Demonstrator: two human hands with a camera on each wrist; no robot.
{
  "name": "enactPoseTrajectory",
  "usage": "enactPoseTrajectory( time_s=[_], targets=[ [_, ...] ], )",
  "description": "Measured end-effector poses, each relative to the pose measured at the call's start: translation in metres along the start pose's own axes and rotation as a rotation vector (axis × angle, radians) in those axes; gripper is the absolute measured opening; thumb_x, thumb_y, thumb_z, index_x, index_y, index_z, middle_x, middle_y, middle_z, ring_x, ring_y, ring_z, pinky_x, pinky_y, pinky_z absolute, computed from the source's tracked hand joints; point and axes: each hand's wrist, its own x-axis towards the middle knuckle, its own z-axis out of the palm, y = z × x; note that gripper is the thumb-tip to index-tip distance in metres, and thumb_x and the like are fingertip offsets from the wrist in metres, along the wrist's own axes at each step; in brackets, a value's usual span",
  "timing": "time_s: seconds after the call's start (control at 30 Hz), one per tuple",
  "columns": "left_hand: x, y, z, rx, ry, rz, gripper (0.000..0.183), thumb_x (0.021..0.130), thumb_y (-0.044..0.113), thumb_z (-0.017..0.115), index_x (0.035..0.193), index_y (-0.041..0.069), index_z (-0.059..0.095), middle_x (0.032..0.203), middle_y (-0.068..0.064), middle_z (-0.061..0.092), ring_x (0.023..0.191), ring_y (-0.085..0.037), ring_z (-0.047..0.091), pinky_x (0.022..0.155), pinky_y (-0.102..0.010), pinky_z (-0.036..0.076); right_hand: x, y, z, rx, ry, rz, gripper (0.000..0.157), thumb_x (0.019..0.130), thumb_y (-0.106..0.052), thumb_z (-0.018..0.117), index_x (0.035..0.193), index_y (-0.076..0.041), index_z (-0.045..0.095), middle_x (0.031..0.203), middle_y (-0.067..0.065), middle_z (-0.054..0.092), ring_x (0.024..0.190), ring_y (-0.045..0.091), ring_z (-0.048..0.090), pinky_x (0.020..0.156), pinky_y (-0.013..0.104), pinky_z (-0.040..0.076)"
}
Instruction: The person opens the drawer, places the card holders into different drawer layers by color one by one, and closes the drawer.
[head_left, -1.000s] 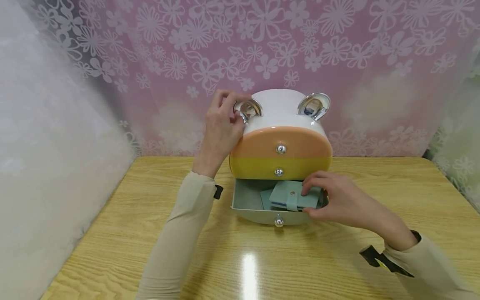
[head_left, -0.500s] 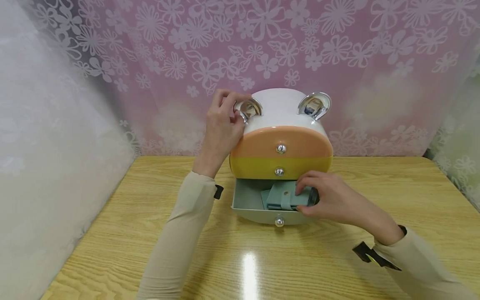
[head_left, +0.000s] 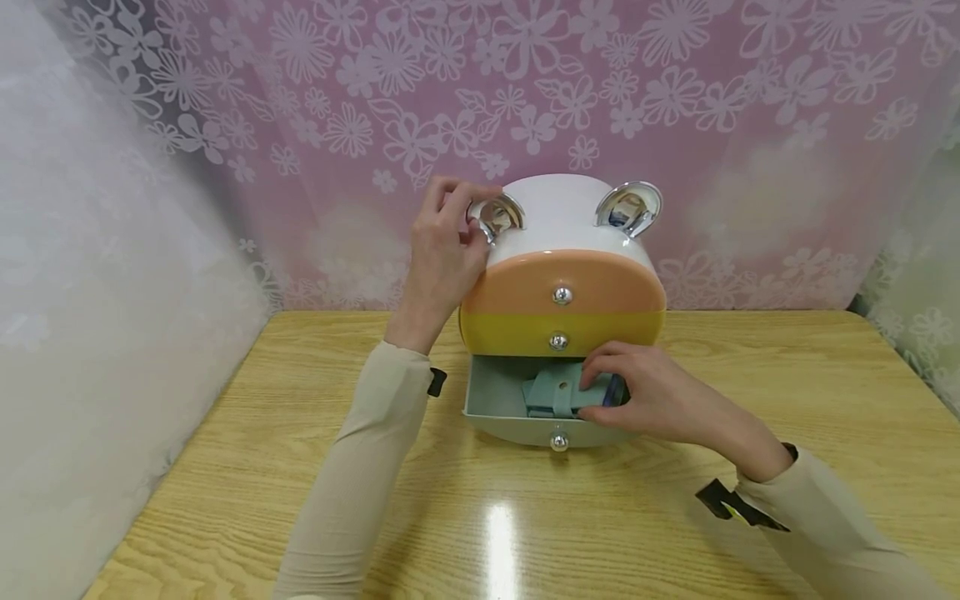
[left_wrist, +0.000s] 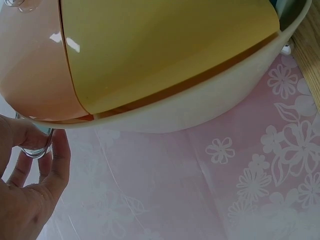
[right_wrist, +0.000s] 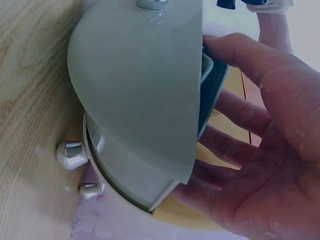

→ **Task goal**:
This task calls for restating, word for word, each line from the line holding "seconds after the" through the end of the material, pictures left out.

→ **Result**:
  "timing": "time_s: seconds after the call's start (control at 30 Hz), one per tuple",
  "columns": "left_hand: x, y, z, rx, ry, rz, gripper (0.000..0.183), thumb_x (0.021..0.130), thumb_y (-0.044..0.113), thumb_z (-0.017..0.115), index_x (0.035..0.193), index_y (-0.041..0.069), index_z (-0.059..0.095), middle_x (0.032..0.203), middle_y (-0.068..0.064), middle_z (-0.061..0.092), ring_x (0.023..0.191), ring_y (-0.085..0.037), ring_z (-0.047..0.091), pinky_x (0.022..0.155), pinky_y (-0.102..0.010), pinky_z (-0.036..0.076); right_hand: x, y, z, rx, ry, rz, gripper (0.000..0.157), thumb_x (0.019..0.130), thumb_y (-0.106..0.052), thumb_z (-0.018..0.117), index_x (0.035..0.193), index_y (-0.076..0.041), index_z (-0.045..0.095), middle_x (0.031..0.203), middle_y (-0.067..0.065), middle_z (-0.054..0.092), ring_x (0.024..0.190), ring_y (-0.045..0.091), ring_z (-0.048..0.090), pinky_x (0.020..0.156), pinky_y (-0.013..0.104), pinky_z (-0.040..0.076)"
}
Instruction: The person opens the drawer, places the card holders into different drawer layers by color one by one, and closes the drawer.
[head_left, -1.000s] 
[head_left, -0.500s] 
[head_left, +0.000s] 
[left_wrist, +0.000s] 
[right_wrist, +0.000s] 

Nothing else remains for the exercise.